The head of General Motors' European business, Carl-Peter Forster, is leaving the company after the surprise decision by GM's board to block the sale of Opel, two sources close to the situation told Reuters.

Forster told a small group of people today that he is leaving, one of the sources said.

The son of a German diplomat and former BMW executive was widely expected to run an independent Opel under jilted suitor Magna , and his departure would mark the first high-profile manager exit as a result of the failed deal that triggered a storm of outrage in Germany.

While he may have been someone who avoided conflict in favor of mutual solutions he was an outstanding car expert and vehemently intervened in the development of new models like the Corsa, Insignia and Astra, a company source said, who described the departure as a loss for Opel.

Forster spoke out in favor of the Magna deal just days before the board met to approve the sale in mid-September, irking his superiors in Detroit.

Carl-Peter Forster nailed his colors to the mast of Magna, said an Opel labor representative.

German news portal Spiegel Online reported that Bob Lutz, a veteran GM executive, who is now head of group marketing, would become chairman of Opel. GM declined comment.

Opel said Forster was still chairman and an announcement would be made should there be changes.

Rising management star Nick Reilly, former plant director at Vauxhall's Ellesmere Port plant in northwest England and current head of GM's international operations, is set to lead GM's looming reorganization of Opel.

Nick Reilly is more than capable - someone we've got some respect for since the one thing he did have was integrity. But I don't think he's the sort of person who would make a decision based with any affinity for any one country, the labor representative said.

Reilly, a Briton, had worked as sales and marketing chief for GM Europe in Zurich before moving to Asia to run GM operations there.


GM left leaders in Berlin and Moscow seething this week when it dropped plans to sell a 55 percent stake in Opel to Magna and its Russian partner Sberbank .

GM will instead restructure Opel itself in a 3 billion-euro revamp it wants countries with Opel plants to help finance.

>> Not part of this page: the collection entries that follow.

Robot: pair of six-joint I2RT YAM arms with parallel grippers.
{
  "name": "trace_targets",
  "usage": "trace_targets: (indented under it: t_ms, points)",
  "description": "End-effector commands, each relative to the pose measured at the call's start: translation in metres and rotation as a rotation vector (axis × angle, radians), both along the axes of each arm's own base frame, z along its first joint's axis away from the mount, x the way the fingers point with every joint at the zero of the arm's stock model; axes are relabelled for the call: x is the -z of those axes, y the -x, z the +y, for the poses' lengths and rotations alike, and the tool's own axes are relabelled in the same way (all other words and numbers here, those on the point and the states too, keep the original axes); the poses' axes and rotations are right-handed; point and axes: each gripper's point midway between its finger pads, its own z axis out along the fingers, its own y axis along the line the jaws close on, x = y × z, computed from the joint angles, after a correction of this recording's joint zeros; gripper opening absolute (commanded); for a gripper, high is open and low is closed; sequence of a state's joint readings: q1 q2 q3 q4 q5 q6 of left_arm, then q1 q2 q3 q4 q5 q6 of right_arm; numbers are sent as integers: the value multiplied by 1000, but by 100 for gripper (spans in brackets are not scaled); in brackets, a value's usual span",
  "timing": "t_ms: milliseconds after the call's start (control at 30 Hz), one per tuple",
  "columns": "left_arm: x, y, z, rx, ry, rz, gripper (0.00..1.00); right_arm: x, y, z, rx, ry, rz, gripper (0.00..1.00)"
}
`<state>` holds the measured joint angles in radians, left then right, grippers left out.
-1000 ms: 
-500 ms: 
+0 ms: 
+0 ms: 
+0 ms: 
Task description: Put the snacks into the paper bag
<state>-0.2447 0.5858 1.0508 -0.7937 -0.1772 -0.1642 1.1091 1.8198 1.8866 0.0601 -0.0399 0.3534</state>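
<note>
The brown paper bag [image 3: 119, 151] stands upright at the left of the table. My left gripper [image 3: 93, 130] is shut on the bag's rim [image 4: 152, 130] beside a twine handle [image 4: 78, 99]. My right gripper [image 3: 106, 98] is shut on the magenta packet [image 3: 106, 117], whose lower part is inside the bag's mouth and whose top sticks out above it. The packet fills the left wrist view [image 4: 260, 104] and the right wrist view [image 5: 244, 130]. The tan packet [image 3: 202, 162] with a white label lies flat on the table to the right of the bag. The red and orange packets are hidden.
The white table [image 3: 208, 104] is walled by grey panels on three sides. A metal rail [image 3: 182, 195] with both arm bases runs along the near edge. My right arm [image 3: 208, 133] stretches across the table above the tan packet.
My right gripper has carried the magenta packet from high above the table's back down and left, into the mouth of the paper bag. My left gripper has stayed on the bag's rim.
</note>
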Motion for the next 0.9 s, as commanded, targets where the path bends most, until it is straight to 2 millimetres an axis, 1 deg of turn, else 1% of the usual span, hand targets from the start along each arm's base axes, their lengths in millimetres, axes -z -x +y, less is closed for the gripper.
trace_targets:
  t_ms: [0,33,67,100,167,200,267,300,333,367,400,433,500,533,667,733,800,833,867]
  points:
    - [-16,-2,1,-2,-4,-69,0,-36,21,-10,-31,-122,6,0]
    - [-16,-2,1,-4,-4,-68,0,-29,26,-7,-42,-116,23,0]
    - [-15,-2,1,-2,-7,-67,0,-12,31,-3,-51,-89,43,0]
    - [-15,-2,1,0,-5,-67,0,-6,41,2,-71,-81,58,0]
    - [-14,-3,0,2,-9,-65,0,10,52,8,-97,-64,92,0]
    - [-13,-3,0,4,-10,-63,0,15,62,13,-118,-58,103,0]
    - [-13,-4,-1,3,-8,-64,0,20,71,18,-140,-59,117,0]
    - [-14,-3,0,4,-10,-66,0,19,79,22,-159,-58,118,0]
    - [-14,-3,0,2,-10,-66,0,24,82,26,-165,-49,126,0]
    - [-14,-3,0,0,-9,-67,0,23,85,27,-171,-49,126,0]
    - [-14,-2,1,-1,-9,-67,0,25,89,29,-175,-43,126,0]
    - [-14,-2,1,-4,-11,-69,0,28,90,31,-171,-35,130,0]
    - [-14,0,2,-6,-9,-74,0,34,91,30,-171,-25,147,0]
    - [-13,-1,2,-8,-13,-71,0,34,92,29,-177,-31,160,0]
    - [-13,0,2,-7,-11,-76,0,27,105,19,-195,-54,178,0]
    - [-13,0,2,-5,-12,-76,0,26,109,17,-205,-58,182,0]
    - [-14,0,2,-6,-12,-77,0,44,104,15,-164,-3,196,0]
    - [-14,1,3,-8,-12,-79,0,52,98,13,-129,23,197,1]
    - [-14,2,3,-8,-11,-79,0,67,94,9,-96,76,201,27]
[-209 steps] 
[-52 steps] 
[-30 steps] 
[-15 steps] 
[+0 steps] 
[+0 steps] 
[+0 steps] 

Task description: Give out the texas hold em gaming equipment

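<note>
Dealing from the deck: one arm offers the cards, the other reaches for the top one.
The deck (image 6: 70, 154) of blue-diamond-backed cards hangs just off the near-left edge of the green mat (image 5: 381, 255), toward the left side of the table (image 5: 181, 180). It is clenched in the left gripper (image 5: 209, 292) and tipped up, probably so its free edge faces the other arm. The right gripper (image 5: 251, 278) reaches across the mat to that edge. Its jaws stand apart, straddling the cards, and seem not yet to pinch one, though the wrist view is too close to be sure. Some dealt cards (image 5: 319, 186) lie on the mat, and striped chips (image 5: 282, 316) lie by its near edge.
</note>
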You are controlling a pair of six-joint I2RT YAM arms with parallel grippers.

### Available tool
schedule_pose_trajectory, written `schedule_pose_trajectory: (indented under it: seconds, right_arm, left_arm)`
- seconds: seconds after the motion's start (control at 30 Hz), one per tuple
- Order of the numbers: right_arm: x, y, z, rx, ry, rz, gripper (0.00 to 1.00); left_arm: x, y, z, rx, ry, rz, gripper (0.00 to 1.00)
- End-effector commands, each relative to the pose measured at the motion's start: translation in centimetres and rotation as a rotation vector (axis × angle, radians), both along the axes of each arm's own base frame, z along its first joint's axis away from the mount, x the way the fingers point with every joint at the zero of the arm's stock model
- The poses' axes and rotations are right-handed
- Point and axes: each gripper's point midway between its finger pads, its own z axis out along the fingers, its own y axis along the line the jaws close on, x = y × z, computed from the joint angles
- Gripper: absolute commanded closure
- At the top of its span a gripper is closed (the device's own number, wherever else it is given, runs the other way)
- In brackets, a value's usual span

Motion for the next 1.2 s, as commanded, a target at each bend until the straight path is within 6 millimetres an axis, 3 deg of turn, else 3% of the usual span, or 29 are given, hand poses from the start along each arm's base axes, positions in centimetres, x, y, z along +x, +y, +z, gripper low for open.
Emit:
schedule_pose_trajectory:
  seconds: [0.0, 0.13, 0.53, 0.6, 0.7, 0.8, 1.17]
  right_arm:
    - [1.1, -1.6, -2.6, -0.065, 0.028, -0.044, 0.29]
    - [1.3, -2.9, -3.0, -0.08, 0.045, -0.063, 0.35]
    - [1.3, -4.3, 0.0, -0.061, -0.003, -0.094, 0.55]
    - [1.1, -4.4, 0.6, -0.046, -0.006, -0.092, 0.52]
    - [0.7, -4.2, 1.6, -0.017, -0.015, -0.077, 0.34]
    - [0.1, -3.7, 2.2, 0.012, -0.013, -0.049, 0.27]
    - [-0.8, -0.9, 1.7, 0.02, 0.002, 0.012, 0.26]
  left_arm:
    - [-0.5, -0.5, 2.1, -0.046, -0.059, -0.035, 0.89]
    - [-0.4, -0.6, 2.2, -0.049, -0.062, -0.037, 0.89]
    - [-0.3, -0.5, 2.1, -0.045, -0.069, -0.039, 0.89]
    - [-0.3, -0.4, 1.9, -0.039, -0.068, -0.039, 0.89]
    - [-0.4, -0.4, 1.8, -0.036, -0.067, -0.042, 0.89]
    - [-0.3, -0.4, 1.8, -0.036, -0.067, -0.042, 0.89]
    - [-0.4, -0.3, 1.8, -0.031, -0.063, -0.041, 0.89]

The goal is to cut fixed costs at Opel by 30 percent -- in part by chopping a fifth of Opel's 50,000 staff -- but details are scarce.

There are signals from the company that GM will explain its plans next week. The German government is waiting for this explanation and will then evaluate it, German government spokesman Christoph Steegmans said in Berlin.

Separately, the economy minister from the state of Thuringia told Reuters that Free Democrat (FDP) politician Dirk Pfeil, a critic of the Magna deal, was being replaced on the trust body that has overseen Opel since GM briefly dipped into bankruptcy.

The minister, Matthias Machnig, said the four states with Opel sites had agreed that Pfeil needed to go because he was not representing their interests.

Russian Prime Minister Vladimir Putin has suggested the Opel Trust -- not GM -- should have final say on the sale, but the Trust has said it did not need to approve GM's decision.

The Trust, which controls a 65 percent stake in Opel, will dissolve once GM repays to Germany the rest of a 1.5 billion euro ($2.23 billion) bridge loan due by the end of the month.